By Siegfried Wagner, 31/12/95
I'm delighted to promote Peter's treatise - he's so cool and objective; I'm too emotional for that, possibly because of the conditions under which I grew up. When you know that that banging isn't fireworks or a computer game enticing you for some make believe destruction, but the board cannon of a twin hull Lightning strafing the street you're in, you don't stop to contemplate the situation (there's time for that later in the air raid shelter if you survive) - you get off your bike without stopping it, and dive behind the nearest tree; even a steel helmet wouldn't have helped much: it didn't save my father's life. He was drafted into the police in 1940. One night he told us: a chap in prisoner's uniform was mending the tiles in front of the police station; dad said, "Well done, now we don't get wet feet any more when it rains." Then, when the old man looked up: "Mein Gott, Herr Hofrat Oppenheimer!" The old dignitary's "crime" had been to have been born a Jew. Later, dad came home from a tour of duty with tears in his eyes: he'd had to help escort a transport of jews to the railhead (they travelled in box cars, like cattle), many of them his personal friends. No space here for the details; but the reason why he couldn't simply refuse is that it would have cost our lives as well as his own: a law called "Sippen-Haft", one of the laws of the land he was forced to uphold, said that the (extended) family of one considered a traitor to the State had to share his punishment - concentration camp or straight out execution - because they had connived with him by not dissuading him or denouncing him to the authorities for his subversion. Slave masters at least made no bones about disregarding the dignity of some of their fellow humans, especially the slave's right to run his /her own life.

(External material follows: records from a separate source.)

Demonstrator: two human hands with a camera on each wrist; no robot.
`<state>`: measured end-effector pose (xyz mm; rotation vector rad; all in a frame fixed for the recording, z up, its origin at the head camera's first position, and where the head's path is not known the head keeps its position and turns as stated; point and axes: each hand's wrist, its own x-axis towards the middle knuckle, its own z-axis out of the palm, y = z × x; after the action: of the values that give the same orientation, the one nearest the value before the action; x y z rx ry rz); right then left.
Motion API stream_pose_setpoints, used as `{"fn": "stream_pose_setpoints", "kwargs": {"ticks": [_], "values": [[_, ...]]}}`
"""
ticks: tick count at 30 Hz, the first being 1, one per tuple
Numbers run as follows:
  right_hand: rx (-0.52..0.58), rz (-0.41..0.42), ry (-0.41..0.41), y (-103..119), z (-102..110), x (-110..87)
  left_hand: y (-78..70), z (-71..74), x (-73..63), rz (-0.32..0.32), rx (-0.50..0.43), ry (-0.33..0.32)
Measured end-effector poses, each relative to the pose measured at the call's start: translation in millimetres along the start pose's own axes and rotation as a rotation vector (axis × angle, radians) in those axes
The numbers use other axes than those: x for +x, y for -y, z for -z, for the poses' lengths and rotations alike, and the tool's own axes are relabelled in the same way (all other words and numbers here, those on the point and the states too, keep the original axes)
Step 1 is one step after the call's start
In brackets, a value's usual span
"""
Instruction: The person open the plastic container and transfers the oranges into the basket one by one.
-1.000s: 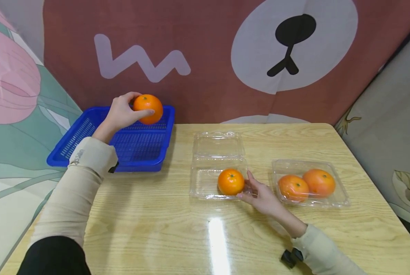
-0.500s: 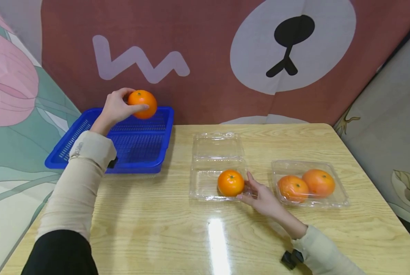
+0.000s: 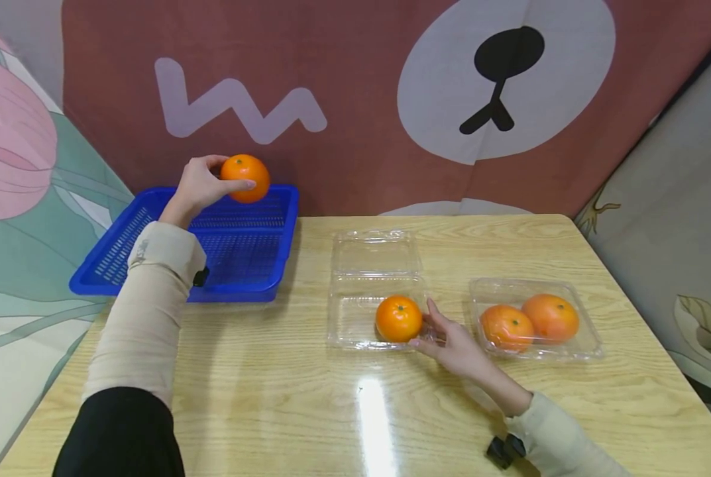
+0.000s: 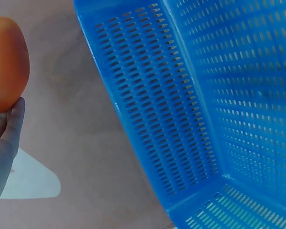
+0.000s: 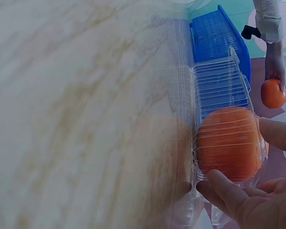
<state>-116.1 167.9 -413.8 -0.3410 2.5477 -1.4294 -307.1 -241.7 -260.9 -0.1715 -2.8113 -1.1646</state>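
Observation:
My left hand (image 3: pixel 200 187) grips an orange (image 3: pixel 245 179) between thumb and fingers. It holds the fruit above the back of a blue plastic basket (image 3: pixel 279 265), whose visible inside shows only slotted walls and floor. My right hand (image 3: pixel 454 341) holds the right end of a clear plastic clamshell box (image 3: pixel 349 318), thumb at the front corner and fingers at the side. Another orange (image 3: pixel 399 318) sits in that box's right half, and the box's lid (image 3: pixel 376 254) lies folded back. In the right wrist view, fingertips (image 5: pixel 219 183) rest against the ribbed plastic beside the fruit.
To the right, a closed clear box (image 3: pixel 588 344) contains two oranges (image 3: pixel 550 318). All stands on a light wood table (image 3: pixel 283 404). A brown printed cloth (image 3: pixel 355 172) hangs behind it, and a pale cloth covers the right side.
My left hand has moved slightly up and left with the orange over the basket, then almost stopped. The right hand and both clear boxes hold their places.

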Motion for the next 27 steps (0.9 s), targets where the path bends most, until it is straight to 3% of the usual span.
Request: {"fn": "stream_pose_setpoints", "kwargs": {"ticks": [13,27], "values": [[0.013,-0.002,0.004,2,1,-3.2,18.2,-3.9,3.2,0.024,0.006,0.047],[0.010,-0.017,0.004,2,3,-6.9,24.8,-13.1,11.8,0.053,-0.044,0.085]]}}
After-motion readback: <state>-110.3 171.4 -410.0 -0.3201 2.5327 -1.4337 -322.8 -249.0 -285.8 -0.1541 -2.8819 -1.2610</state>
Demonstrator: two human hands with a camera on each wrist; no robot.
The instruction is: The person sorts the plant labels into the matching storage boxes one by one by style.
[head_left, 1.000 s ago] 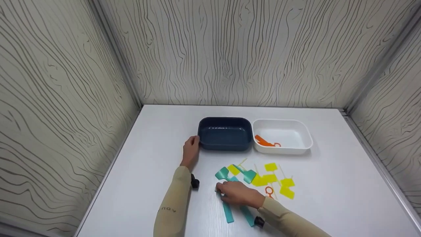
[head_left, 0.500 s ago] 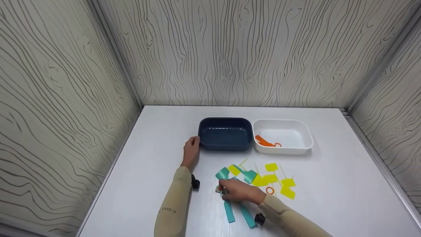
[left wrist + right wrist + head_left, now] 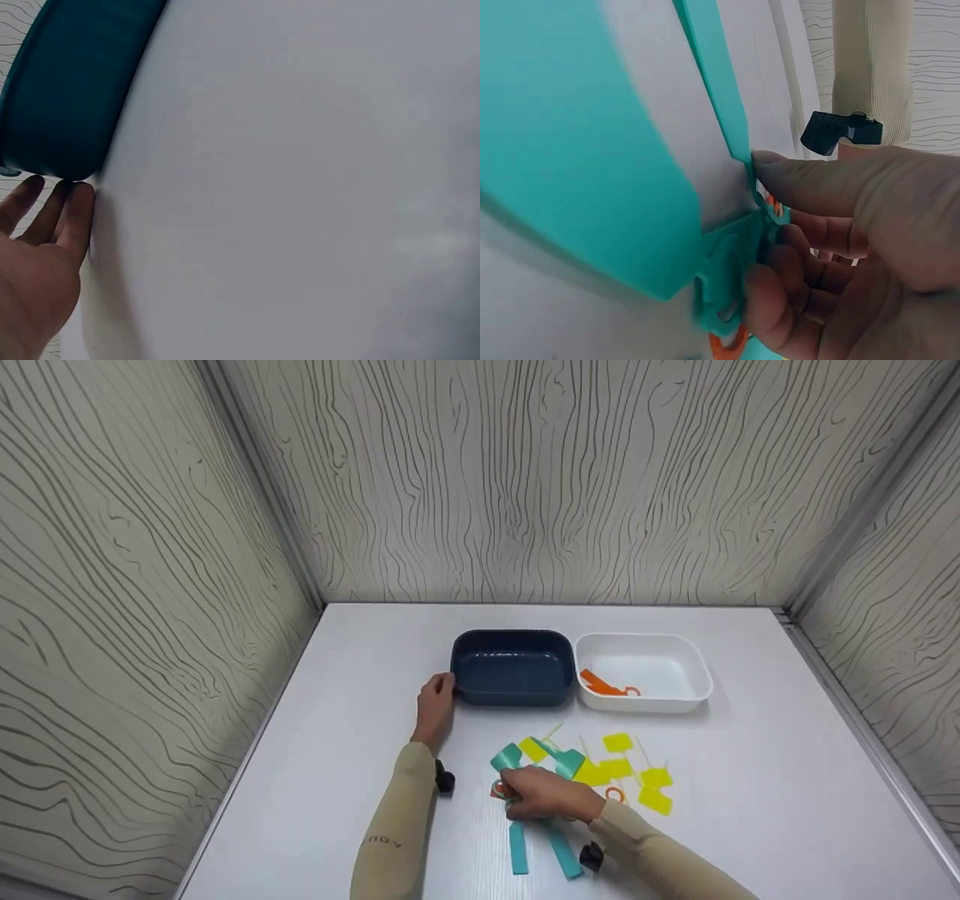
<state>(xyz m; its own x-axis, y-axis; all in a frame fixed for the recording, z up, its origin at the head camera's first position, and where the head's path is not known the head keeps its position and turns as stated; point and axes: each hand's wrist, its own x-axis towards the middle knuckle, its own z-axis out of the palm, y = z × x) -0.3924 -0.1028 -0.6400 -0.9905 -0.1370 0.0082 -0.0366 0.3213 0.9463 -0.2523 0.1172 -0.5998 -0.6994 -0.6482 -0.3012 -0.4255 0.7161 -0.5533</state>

But the Nazis mostly kept the whip out of sight, maintaining an image of a bright and healthy society (partly true at first, which makes it more insidious; & excelled at that by some Communist regimes).
It wasn't that bad at first. They made some slightly harsh laws, but the people said, "we don't like it, but we can live with it". Harsher laws followed; "It's getting uncomfortable, but we must let the Government govern." At the next stage, it was too late: Germans had, by their acquiescence, encouraged the rulers into absolutism, with forced sterilisations and euthanasia of "life unworthy of living" (God, wouldn't that brake the population explosion!), "Sippen-Haft" etc. It ended in 1945 with some 100 000 000 lives lost or shattered (including some Australian ones).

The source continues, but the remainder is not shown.